■ WORK INSTRUCTION
What you return must be the complete listing, unchanged.

** Opening LISTED ENTRIES block **

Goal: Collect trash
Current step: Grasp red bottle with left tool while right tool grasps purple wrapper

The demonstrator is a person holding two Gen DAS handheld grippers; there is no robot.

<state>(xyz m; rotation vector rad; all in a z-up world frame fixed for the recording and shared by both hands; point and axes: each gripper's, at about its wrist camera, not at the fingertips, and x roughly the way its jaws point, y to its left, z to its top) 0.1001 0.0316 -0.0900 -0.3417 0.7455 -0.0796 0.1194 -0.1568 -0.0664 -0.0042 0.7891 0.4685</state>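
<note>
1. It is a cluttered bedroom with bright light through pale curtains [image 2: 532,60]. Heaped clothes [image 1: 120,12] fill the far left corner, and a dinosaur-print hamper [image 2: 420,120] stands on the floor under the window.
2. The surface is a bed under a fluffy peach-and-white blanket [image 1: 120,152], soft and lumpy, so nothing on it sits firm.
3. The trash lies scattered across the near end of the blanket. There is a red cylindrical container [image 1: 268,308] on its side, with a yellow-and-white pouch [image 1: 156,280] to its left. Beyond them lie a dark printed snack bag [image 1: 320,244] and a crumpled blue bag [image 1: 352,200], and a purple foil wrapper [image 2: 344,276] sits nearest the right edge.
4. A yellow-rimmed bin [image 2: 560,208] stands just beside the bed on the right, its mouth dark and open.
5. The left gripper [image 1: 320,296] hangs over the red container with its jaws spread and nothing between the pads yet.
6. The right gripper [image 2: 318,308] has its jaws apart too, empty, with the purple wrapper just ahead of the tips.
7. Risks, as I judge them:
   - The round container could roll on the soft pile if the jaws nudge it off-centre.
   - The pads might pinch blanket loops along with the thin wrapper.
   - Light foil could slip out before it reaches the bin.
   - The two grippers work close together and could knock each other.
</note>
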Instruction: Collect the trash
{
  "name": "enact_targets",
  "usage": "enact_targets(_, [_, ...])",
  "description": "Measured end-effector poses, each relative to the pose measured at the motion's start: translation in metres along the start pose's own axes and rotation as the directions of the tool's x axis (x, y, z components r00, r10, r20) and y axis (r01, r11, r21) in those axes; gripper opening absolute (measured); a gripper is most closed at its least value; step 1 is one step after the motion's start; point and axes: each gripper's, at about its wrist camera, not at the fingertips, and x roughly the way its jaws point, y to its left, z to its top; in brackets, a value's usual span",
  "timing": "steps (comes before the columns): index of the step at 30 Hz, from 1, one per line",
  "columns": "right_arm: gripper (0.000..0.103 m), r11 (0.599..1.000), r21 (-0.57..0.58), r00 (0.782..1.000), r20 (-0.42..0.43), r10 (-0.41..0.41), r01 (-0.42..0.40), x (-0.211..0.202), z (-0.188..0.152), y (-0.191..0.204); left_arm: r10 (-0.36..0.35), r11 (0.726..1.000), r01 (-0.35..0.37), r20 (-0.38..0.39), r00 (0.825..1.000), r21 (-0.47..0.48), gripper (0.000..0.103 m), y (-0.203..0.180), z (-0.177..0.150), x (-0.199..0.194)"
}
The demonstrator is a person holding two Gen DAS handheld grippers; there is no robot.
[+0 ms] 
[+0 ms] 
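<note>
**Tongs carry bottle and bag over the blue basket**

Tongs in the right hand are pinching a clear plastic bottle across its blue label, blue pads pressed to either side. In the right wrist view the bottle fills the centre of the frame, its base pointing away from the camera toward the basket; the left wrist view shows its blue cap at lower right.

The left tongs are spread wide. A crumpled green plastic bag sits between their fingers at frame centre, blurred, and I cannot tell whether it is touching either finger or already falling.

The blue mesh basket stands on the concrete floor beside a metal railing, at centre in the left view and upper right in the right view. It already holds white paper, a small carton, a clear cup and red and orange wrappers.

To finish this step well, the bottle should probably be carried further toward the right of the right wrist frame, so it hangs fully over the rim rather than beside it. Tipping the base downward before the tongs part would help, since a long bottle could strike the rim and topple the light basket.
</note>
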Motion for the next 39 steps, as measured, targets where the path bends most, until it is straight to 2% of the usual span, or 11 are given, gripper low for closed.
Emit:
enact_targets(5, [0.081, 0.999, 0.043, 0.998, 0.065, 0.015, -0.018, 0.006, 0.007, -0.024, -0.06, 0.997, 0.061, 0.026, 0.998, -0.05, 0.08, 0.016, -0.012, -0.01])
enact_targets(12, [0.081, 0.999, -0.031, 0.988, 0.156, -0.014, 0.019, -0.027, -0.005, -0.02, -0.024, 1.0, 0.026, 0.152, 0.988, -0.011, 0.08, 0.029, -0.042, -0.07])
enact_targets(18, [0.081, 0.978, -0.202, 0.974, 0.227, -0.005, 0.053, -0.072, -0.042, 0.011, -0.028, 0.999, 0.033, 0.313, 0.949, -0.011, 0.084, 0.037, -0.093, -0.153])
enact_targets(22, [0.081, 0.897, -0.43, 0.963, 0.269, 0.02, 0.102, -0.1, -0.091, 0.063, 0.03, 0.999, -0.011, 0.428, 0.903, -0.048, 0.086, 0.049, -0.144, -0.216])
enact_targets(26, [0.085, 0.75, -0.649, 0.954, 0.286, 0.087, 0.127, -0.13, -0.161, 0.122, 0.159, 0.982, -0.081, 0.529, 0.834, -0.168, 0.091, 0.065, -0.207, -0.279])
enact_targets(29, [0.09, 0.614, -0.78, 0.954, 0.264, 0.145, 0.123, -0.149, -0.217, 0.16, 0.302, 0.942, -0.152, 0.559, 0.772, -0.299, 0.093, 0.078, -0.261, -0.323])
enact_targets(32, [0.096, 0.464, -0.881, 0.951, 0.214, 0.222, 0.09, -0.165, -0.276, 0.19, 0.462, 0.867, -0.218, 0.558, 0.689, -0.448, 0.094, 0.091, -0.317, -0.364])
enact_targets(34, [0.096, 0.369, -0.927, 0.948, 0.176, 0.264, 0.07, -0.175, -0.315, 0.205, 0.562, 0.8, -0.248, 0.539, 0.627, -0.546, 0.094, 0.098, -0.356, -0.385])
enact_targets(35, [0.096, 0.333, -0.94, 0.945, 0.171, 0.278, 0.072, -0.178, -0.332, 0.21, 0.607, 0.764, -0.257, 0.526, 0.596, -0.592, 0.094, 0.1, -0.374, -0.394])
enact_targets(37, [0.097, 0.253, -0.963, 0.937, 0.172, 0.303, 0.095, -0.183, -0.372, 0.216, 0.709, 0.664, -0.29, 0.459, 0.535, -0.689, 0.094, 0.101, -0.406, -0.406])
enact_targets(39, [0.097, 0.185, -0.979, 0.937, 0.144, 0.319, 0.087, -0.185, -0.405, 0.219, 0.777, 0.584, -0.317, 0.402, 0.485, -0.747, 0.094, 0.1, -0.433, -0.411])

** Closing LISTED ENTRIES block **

■ RESULT OF THIS TASK
Goal: Collect trash
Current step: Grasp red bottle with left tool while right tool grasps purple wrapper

The demonstrator is a person holding two Gen DAS handheld grippers; there is no robot.

<state>(xyz m; rotation vector rad; all in a z-up world frame fixed for the recording and shared by both hands; point and axes: each gripper's, at about its wrist camera, not at the fingertips, and x roughly the way its jaws point, y to its left, z to its top) 0.1001 0.0316 -0.0900 -0.3417 0.7455 -0.0796 0.1194 -0.1568 -0.0664 -0.0042 0.7891 0.4685</state>
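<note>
1. It is a cluttered bedroom with bright light through pale curtains [image 2: 532,60]. Heaped clothes [image 1: 120,12] fill the far left corner, and a dinosaur-print hamper [image 2: 420,120] stands on the floor under the window.
2. The surface is a bed under a fluffy peach-and-white blanket [image 1: 120,152], soft and lumpy, so nothing on it sits firm.
3. The trash lies scattered across the near end of the blanket. There is a red cylindrical container [image 1: 268,308] on its side, with a yellow-and-white pouch [image 1: 156,280] to its left. Beyond them lie a dark printed snack bag [image 1: 320,244] and a crumpled blue bag [image 1: 352,200], and a purple foil wrapper [image 2: 344,276] sits nearest the right edge.
4. A yellow-rimmed bin [image 2: 560,208] stands just beside the bed on the right, its mouth dark and open.
5. The left gripper [image 1: 320,296] hangs over the red container with its jaws spread and nothing between the pads yet.
6. The right gripper [image 2: 318,308] has its jaws apart too, empty, with the purple wrapper just ahead of the tips.
7. Risks, as I judge them:
   - The round container could roll on the soft pile if the jaws nudge it off-centre.
   - The pads might pinch blanket loops along with the thin wrapper.
   - Light foil could slip out before it reaches the bin.
   - The two grippers work close together and could knock each other.
</note>
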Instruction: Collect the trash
{
  "name": "enact_targets",
  "usage": "enact_targets(_, [_, ...])",
  "description": "Measured end-effector poses, each relative to the pose measured at the motion's start: translation in metres along the start pose's own axes and rotation as the directions of the tool's x axis (x, y, z components r00, r10, r20) and y axis (r01, r11, r21) in those axes; gripper opening absolute (measured); a gripper is most closed at its least value; step 1 is one step after the motion's start; point and axes: each gripper's, at about its wrist camera, not at the fingertips, and x roughly the way its jaws point, y to its left, z to its top; in brackets, a value's usual span",
  "timing": "steps (comes before the columns): index of the step at 30 Hz, from 1, one per line",
  "columns": "right_arm: gripper (0.000..0.103 m), r11 (0.599..1.000), r21 (-0.57..0.58), r00 (0.782..1.000), r20 (-0.42..0.43), r10 (-0.41..0.41), r01 (-0.42..0.40), x (-0.211..0.202), z (-0.188..0.152), y (-0.191..0.204); left_arm: r10 (-0.36..0.35), r11 (0.726..1.000), r01 (-0.35..0.37), r20 (-0.38..0.39), r00 (0.825..1.000), r21 (-0.47..0.48), gripper (0.000..0.103 m), y (-0.203..0.180), z (-0.177..0.150), x (-0.199..0.194)"
}
The demonstrator is a person holding two Gen DAS handheld grippers; there is no robot.
[+0 ms] 
[+0 ms] 
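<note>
**Tongs carry bottle and bag over the blue basket**

Tongs in the right hand are pinching a clear plastic bottle across its blue label, blue pads pressed to either side. In the right wrist view the bottle fills the centre of the frame, its base pointing away from the camera toward the basket; the left wrist view shows its blue cap at lower right.

The left tongs are spread wide. A crumpled green plastic bag sits between their fingers at frame centre, blurred, and I cannot tell whether it is touching either finger or already falling.

The blue mesh basket stands on the concrete floor beside a metal railing, at centre in the left view and upper right in the right view. It already holds white paper, a small carton, a clear cup and red and orange wrappers.

To finish this step well, the bottle should probably be carried further toward the right of the right wrist frame, so it hangs fully over the rim rather than beside it. Tipping the base downward before the tongs part would help, since a long bottle could strike the rim and topple the light basket.
</note>
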Motion for the next 39 steps, as measured, targets where the path bends most, until it is straight to 2% of the usual span, or 11 are given, gripper low for closed.
Emit:
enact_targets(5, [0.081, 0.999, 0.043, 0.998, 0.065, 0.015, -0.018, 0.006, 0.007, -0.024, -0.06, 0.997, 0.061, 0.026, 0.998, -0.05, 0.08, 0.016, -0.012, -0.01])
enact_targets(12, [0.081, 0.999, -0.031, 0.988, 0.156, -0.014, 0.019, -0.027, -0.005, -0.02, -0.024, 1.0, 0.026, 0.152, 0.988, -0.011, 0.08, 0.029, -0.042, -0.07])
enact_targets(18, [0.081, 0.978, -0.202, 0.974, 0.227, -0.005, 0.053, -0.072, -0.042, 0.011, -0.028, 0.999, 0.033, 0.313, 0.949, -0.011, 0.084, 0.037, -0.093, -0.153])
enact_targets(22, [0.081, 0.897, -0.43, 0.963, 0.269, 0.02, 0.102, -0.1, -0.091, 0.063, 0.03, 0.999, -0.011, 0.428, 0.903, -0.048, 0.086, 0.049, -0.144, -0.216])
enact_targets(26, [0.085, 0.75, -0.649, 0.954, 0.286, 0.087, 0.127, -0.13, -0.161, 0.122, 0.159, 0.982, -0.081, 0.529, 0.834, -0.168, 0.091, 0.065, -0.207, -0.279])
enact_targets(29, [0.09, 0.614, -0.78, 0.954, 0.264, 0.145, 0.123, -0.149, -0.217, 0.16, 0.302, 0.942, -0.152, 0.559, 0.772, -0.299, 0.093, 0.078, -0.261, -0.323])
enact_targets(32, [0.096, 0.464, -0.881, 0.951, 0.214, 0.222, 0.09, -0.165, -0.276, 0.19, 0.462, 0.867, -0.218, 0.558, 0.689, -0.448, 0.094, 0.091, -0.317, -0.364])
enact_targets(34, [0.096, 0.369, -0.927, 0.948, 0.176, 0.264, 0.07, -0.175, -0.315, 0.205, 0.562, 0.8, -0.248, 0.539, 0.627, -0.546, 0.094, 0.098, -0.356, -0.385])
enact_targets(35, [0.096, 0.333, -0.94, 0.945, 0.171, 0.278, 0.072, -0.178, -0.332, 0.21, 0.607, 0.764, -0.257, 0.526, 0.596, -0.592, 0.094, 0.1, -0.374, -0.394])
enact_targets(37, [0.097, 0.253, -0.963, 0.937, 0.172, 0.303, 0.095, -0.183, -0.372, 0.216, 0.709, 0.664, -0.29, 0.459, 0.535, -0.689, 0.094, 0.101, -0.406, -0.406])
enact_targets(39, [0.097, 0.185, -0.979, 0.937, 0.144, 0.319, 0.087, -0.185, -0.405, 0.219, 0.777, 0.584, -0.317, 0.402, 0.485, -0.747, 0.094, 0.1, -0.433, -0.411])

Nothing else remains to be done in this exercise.